2.4 All Suspension Types

Information
This sub-section applies to both front and rear suspensions including any optional components fitted.

The inspections must be carried out with the vehicle over a pit or on a raised lift.
The examination of some front suspension components requires the steered wheels to be jacked up as described in Section 2.5, MOI A1 and the examination of some rear suspension components require the rear wheels to be jacked as described in Section 2.6.

A small pinch bar should be used to check for wear or play in many of the suspension components covered in this section.

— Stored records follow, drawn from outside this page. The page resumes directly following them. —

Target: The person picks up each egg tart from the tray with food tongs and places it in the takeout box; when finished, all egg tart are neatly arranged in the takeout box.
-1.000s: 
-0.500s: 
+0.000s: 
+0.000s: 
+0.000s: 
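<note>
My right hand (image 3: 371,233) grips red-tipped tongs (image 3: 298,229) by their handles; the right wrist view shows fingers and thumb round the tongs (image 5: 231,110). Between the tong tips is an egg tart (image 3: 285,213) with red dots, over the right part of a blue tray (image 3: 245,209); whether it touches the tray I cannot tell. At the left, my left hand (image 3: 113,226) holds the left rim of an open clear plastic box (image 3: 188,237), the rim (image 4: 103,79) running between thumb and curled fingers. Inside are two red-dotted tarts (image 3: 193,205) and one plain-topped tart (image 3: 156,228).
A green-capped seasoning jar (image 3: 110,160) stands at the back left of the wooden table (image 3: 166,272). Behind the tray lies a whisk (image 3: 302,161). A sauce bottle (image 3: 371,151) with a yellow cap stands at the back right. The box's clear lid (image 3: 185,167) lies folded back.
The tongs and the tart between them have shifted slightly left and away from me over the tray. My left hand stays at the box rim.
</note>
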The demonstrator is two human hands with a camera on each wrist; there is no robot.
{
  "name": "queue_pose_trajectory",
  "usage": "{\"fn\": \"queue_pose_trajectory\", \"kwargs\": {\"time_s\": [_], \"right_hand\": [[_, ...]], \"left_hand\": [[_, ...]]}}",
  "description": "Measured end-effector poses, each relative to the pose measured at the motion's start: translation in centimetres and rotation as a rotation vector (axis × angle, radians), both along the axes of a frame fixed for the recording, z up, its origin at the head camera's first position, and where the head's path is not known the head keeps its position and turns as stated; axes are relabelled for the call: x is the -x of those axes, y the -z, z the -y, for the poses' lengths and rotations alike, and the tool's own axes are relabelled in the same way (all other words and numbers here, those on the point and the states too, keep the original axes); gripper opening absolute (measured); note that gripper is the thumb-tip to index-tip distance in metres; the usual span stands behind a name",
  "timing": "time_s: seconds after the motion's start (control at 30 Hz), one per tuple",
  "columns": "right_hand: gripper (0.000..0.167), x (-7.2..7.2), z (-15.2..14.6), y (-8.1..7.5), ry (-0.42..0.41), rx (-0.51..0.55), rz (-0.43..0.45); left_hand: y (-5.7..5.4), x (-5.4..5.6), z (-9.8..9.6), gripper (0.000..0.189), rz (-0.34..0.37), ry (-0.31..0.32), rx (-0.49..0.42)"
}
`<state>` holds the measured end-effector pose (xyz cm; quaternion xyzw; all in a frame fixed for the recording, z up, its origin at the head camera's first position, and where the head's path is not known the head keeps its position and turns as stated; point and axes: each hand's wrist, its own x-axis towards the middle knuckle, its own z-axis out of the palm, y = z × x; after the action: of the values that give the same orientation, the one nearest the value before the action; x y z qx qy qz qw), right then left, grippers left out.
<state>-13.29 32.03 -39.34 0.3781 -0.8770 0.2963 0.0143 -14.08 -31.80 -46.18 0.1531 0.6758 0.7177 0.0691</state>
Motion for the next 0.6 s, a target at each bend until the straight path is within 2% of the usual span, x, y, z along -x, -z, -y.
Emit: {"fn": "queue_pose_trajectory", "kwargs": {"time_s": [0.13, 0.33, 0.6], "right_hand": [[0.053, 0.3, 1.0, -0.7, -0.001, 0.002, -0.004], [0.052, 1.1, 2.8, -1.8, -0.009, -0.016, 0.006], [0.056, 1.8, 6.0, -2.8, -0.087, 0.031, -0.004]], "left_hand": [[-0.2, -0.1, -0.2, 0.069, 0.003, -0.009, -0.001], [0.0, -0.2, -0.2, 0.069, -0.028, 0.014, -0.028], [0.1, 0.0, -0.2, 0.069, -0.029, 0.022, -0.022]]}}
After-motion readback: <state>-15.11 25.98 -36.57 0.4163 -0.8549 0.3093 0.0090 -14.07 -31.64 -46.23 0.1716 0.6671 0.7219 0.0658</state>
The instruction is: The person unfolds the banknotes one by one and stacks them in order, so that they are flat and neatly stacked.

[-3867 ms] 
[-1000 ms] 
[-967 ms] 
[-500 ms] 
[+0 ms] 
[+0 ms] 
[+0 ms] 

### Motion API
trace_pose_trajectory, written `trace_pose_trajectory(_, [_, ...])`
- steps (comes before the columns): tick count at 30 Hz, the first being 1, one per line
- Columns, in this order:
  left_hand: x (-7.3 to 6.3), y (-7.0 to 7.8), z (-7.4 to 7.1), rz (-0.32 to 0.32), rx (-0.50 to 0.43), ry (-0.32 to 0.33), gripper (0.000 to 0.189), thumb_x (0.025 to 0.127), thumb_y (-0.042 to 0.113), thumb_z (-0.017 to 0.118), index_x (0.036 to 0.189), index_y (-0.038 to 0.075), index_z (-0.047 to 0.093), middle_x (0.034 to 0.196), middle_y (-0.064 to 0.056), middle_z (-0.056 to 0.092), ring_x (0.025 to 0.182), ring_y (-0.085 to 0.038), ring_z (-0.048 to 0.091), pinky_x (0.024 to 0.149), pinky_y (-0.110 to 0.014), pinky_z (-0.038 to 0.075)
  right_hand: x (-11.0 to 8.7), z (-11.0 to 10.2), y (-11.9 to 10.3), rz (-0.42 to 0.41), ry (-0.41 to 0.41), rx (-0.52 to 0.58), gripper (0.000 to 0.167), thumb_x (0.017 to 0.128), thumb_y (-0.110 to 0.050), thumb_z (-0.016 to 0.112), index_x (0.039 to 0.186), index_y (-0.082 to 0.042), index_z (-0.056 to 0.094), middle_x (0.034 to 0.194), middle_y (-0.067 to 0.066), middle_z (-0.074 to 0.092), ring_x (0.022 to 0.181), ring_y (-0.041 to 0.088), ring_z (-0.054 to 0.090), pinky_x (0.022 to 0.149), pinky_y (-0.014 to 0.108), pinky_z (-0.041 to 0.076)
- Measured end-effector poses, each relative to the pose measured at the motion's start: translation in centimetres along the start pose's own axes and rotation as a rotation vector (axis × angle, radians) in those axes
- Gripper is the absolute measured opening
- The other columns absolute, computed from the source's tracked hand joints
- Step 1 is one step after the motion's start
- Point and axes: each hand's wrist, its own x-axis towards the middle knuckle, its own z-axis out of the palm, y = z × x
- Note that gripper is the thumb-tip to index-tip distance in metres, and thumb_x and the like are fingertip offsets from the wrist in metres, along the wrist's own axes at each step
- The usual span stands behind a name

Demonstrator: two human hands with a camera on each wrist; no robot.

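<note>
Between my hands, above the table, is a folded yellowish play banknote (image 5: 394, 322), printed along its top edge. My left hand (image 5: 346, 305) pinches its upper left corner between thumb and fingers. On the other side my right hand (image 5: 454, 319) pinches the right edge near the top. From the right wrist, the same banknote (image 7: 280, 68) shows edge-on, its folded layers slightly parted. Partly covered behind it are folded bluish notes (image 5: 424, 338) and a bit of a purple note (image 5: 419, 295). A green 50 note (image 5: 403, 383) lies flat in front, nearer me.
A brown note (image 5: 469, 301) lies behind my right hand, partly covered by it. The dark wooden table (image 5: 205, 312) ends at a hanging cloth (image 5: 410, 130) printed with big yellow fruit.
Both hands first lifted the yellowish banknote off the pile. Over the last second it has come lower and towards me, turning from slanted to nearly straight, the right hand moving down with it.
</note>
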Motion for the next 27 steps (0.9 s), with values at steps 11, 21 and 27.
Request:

Guidance for assessing corrosion and the use of the Corrosion Assessment Tool is given at
Appendix C.
The condition of the vehicle main load bearing structure not in a prescribed area is checked under Section 6.

A suspension bump stop must not be confused with rubber/synthetic suspension spring assistors.

An inappropriate repair or modification includes welded repairs or the use of excessive heat to highly stressed components see Appendix C and modifications which are likely to affect the roadworthiness of the vehicle.

Tricycle and quadricycle requirements are detailed at Section 9.2.
Method of Inspection
A. All Suspension Types

1. Check:
a. that there is enough clearance of the axle or suspension with the bump stop or chassis
b. whether any suspension unit is so weak that it does not hold the body far enough away from the road wheels.

2. Check all suspension components for inappropriate repairs or modifications.

3. Examine the vehicle structure around any subframe, spring or suspension component mounting for:

excessive corrosion i.e. within the
prescribed area, see Appendix C distortion
fractures.

Note: It is usually necessary to open the bonnet to inspect front suspension components. It may be necessary to inspect the inside of a luggage compartment or boot to effectively check prescribed areas and testable items that otherwise would not be seen.
Reason for Rejection
1.
a. Inadequate clearance of the axle or suspension with the bump stop or chassis
b. a suspension unit so weak that the body or other part of the vehicle fouls a road wheel or would do so if the vehicle was laden.

Note: a missing bump stop rubber is not a reason for rejection.

2. A suspension component with an inappropriate repair, or a modification which has seriously weakened the component.

3. Deliberate modification which significantly reduces the original strength, excessive corrosion, severe distortion, a fracture or an inadequate repair of a load bearing member or its supporting structure or supporting panelling within 30cm of any sub-frame, spring or a suspension component mounting, that is, within a prescribed area, see Appendix C.

2.4 Leaf Springs

Information
Reason for Rejection 1.a. also applies to that part of a leaf which is curled to prevent disengagement from a slipper.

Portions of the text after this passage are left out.